Amnesty International on the anniversary of executions in Indonesia

On April 29, 2015, Australians came together to decry the executions of eight men by firing squad on the Indonesian island of Nusak Kambangan.

Large wreaths spell out '#KeepHopeAlive' in front of the Sydney Harbour Bridge at a vigil for people at risk of execution in 2015.
© Amnesty International

The death penalty is always a violation of human rights and state-sanctioned killing can never be condoned under any circumstances.

Thousands of Australians took action to show their opposition to the death penalty last year: politicians across every party spoke out, communities around the country held vigils, and human rights, religious and legal organisations all came out to protest the futile loss of life.

Despite the outpouring of mercy pleas from around the world, Australians Andrew Chan and Myuran Sukumaran were executed by firing squad, as were Raheem Agbaje Salami, Zainal Abidin, Martin Anderson, Rodrigo Gularte, Sylvester Obiekwe Nwolise and Okwudili Oyatanze.

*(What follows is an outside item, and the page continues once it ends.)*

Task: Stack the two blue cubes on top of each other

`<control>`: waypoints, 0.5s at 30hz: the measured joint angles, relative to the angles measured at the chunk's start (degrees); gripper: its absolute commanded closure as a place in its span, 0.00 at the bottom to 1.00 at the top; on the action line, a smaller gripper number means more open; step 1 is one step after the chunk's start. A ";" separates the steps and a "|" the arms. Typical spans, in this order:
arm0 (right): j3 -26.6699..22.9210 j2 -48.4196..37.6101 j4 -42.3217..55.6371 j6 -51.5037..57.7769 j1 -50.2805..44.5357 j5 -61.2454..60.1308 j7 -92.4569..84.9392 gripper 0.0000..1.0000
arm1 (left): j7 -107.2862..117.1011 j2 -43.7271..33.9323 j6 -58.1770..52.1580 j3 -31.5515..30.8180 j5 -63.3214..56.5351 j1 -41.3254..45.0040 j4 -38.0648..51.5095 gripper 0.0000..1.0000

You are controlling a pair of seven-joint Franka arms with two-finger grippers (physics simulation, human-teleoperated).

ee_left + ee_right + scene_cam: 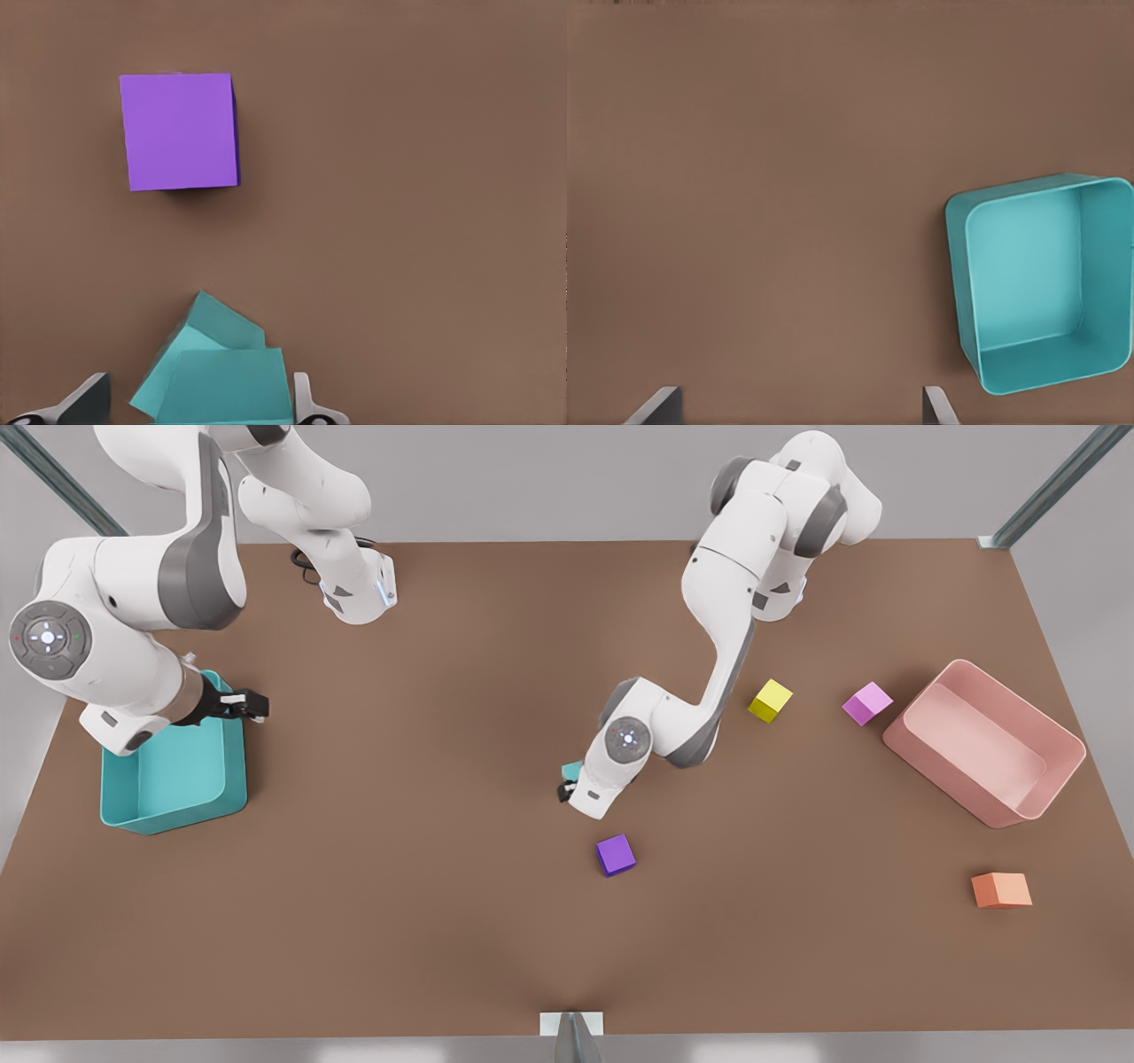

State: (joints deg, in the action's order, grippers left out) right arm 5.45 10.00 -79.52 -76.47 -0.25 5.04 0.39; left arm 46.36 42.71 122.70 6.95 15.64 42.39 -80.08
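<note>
Two blue cubes appear in the left wrist view. One blue cube (226,385) rests askew on the other blue cube (217,320), which is turned under it. My left gripper (199,403) straddles the upper cube. One finger (306,400) is close against its side, the other finger (89,400) stands clear of it, so the gripper is open. In the front view this gripper (564,789) is at the table's middle, with a corner of a blue cube (572,770) beside it. My right gripper (252,706) waits open at the front view's left.
A purple cube (615,855) lies just in front of the left gripper. The teal bin (173,779) sits under the right arm. On the front view's right are a yellow cube (770,700), a pink cube (866,703), a pink bin (983,740) and an orange cube (1001,889).
</note>
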 measured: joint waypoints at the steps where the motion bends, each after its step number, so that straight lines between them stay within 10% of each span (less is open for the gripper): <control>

“The anniversary of the executions of Andrew and Myuran, along with the six other men, should remind us that the death penalty is still a global problem that requires action,” said Diana Sayed, Amnesty International’s Crisis Campaign Coordinator.

“When Amnesty International first pledged to eliminate executions in 1977, only 16 countries had abolished the death penalty. Now, after almost four decades of campaigning, 140 countries have abolished it in law or practice with four countries – Fiji, Madagascar, the Republic of Congo and Suriname – abolishing the death penalty last year.”

Diana Sayed, Amnesty International

“Countries like Indonesia that continue to use the death penalty, particularly in cases where the offence does not meet the threshold of being a most serious crime, are out of step with the rest of the world.

“It is an appalling fact that there are hundreds of people still facing the death penalty but change can – and does- happen.”